La mancanza di una regolamentazione organica del fenomeno, comporta non solo dei rischi sanitari per chi si prostituisce e per i suoi clienti, ma anche la completa assenza di tutele economiche per il “lavoratore” o la “lavoratrice”.

Non essendo la prostituzione definita come un’attività lavorativa vera e propria, i sex workers non possono pagare le tasse e contribuire alle entrate dello Stato. Rischiano persino l’accertamento fiscale con redditometro da parte dell’Agenzia delle Entrate, pur vedendo negata l’opportunità di registrare i proventi dell’attività come reddito.

L’appello più volte reiterato nel tempo di chi esercita la prostituzione è quello di vedere riconosciuta la propria attività, di pagare le tasse come tutti i cittadini. Come avviene ad Amsterdam.

OLANDA, LA TUTELA DEI LAVORATORI DEL SESSO

In Olanda i lavoratori e le lavoratrici del sesso sono considerati alla stessa stregua dei liberi professionisti o degli impiegati. Questo significa che pagano le tasse e che, in caso di interruzione non volontaria dell’attività di lavoro dipendente, hanno diritto alla disoccupazione. Lo Stato si limita a non promuovere la condotta, così gli uffici di collocamento non possono pubblicare offerte di lavoro per questo settore né agire come intermediari per posti di lavoro nell’industria del sesso.

Chi esercita la prostituzione su strada può avere accesso a zone di riposo e ristoro, avere disponibilità di preservativi, cure mediche gratuite ma non obbligatorie (sono consentiti ben quattro check up l’anno, ma senza l’obbligatorietà per evitare discriminazioni). La prostituzione è autorizzata anche nei locali (come alcuni coffee shop) a seguito di una licenza comunale.

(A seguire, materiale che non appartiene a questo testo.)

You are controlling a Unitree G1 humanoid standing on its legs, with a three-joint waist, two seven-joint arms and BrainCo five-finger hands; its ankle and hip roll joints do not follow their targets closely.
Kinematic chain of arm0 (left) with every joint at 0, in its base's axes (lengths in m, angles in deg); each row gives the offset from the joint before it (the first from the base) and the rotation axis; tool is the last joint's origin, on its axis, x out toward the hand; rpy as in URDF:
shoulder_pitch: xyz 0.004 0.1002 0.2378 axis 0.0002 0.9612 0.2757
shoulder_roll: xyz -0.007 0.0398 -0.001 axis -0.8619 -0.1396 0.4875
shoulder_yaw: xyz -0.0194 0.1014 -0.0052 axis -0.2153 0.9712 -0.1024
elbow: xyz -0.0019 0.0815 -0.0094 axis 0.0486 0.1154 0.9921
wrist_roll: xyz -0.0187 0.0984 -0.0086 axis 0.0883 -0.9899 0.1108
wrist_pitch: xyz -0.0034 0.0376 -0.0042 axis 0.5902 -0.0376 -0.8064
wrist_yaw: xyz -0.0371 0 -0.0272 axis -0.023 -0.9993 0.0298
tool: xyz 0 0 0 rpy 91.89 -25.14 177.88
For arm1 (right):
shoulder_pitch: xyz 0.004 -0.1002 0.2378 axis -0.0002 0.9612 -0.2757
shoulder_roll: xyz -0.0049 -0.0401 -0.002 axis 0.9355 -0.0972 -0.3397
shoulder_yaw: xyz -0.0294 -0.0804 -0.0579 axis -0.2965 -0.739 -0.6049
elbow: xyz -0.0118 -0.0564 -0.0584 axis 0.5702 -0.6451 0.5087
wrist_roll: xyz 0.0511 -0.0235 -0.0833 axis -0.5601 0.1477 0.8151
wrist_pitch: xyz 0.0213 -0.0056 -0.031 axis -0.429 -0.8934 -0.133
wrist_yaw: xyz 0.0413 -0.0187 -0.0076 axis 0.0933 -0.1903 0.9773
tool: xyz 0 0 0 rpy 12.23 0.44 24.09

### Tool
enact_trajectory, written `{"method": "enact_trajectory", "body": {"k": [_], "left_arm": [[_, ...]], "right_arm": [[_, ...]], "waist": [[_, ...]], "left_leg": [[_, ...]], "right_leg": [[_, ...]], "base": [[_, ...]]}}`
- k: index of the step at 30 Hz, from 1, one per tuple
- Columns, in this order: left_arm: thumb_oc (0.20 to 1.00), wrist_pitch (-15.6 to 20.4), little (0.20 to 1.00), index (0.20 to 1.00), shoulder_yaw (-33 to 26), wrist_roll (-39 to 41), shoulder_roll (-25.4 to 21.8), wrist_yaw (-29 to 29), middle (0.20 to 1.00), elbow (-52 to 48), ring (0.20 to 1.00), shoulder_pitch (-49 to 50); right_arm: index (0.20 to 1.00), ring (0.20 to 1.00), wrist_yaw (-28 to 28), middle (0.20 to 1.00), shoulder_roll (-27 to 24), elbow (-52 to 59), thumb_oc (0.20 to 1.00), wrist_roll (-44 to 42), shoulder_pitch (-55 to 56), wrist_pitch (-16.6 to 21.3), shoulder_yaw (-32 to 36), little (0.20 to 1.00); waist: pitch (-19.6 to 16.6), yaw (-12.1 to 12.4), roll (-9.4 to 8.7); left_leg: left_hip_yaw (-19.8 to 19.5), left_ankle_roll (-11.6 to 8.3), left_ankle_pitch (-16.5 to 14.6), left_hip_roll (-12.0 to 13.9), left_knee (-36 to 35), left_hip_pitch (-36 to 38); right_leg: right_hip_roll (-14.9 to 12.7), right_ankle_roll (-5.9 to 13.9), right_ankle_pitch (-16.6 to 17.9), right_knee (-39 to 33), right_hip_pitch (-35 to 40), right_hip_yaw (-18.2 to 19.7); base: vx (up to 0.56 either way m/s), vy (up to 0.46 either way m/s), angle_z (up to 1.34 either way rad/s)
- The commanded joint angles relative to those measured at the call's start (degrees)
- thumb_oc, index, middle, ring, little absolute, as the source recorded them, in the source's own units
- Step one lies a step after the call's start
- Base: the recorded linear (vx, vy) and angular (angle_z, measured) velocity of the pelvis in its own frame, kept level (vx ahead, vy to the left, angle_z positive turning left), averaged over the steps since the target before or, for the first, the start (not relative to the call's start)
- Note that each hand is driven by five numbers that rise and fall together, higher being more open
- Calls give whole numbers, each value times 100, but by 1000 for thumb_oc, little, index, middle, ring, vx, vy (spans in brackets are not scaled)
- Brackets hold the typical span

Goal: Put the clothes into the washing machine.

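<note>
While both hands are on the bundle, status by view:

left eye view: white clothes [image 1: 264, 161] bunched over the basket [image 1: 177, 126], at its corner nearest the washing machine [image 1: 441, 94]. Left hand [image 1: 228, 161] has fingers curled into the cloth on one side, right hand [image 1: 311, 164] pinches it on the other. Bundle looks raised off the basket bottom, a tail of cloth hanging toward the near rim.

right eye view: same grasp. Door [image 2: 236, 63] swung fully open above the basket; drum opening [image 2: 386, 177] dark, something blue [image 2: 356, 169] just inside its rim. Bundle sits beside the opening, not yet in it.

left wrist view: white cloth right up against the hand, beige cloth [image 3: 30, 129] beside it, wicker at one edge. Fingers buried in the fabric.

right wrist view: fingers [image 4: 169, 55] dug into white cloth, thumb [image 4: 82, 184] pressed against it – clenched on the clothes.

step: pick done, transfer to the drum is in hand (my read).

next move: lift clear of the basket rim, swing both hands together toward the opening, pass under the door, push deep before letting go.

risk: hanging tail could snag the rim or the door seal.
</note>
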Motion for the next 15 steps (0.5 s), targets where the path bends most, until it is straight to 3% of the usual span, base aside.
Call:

Una realtà certamente ben diversa da quella italiana che – di fatto – consiste nel non voler vedere ciò che c’è, nel rifiuto delle istituzioni di regolamentare un fenomeno che esiste da sempre, che non costituisce nemmeno un reato e che trova il suo spazio anche nelle “case chiuse” di Catania: non quelle regolamentate da Camillo Benso di Cavour, ma quelle blindate dall’amministrazione. Quelle dove nemmeno “gli ultimi” riescono a trovare dignitoso rifiugio, in attesa di un “piano di risanamento” di cui si parla da quasi 70 anni, da quando 30 mila sanberilloti furono “deportati” nel quartiere di San Leone per consentire all’amministrazione di “riqualificare” San Berillo, evidentemente senza limiti di tempo.